Miriam Sánchez ha sido la ganadora de la última edición de Supervivientes: Perdidos en Honduras. Los "encantos" de Miriam han sido suficientes para que el público decida que debía imponerse frente a sus dos rivales, Leo, que ha quedado segundo, y Lely, tercera en el podium de honor.
Debo reconocer que yo creía que Miriam debía ser merecedora de llegar a la final hasta que se juntó con Karmele. En ese momento, en mi opinión, perdió valor como superviviente, echó por la borda todo el trabajo que había hecho para romper su imagen de niña tonta y explotó su lado más criticón, algo que está bien para Gran Hermano, pero no para Supervivientes.
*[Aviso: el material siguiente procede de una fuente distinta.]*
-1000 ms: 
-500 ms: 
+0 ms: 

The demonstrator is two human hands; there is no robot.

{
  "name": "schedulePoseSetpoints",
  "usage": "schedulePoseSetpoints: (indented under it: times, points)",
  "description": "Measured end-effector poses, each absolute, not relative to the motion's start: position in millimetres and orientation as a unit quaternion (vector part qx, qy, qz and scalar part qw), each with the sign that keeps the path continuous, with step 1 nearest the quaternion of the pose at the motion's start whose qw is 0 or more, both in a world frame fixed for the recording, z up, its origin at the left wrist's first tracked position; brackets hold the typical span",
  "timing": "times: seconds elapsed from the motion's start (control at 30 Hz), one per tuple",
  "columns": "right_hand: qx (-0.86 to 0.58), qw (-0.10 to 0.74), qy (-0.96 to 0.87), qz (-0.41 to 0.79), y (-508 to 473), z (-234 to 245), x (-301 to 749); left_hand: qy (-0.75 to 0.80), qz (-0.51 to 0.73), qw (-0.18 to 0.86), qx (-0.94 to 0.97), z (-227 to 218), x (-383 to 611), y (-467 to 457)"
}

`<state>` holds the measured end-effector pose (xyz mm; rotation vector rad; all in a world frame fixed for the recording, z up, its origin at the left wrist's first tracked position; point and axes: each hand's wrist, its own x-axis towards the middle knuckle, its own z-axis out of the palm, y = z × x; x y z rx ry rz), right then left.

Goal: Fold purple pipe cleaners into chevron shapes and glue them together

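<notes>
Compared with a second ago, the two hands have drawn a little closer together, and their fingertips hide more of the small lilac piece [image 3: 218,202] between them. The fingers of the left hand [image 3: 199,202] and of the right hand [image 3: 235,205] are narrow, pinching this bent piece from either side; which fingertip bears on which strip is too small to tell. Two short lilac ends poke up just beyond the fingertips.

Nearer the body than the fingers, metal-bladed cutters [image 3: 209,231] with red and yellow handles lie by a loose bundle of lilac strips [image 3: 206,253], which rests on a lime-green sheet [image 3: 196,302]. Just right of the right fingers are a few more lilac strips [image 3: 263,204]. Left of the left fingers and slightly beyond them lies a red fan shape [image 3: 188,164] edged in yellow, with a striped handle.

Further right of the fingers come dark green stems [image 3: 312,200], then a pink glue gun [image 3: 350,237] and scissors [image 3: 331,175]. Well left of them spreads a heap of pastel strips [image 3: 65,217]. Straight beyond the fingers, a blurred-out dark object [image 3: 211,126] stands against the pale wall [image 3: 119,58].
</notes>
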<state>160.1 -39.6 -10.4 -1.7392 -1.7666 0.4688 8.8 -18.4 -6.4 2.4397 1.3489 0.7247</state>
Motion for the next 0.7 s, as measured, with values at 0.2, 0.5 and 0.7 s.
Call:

Tengo la sensación de que la Marchante es la vencedora en la sombra de esta edición, una Karmele, que de nuevo en la gala final ha demostrado delante del resto de concursantes el poco respeto que les tiene. La periodista va de divina, pero es la primera en caer bajo, muy muy bajo, y es una pena que Miriam se haya contaminado de eso.
Ni el trabajo, ni la capacidad de adaptación, ni el saber pescar han sido suficientes para que Leo o Lely arrebaten a Miriam su victoria en el concurso. Está claro, dos tetas tiran más que dos carretas.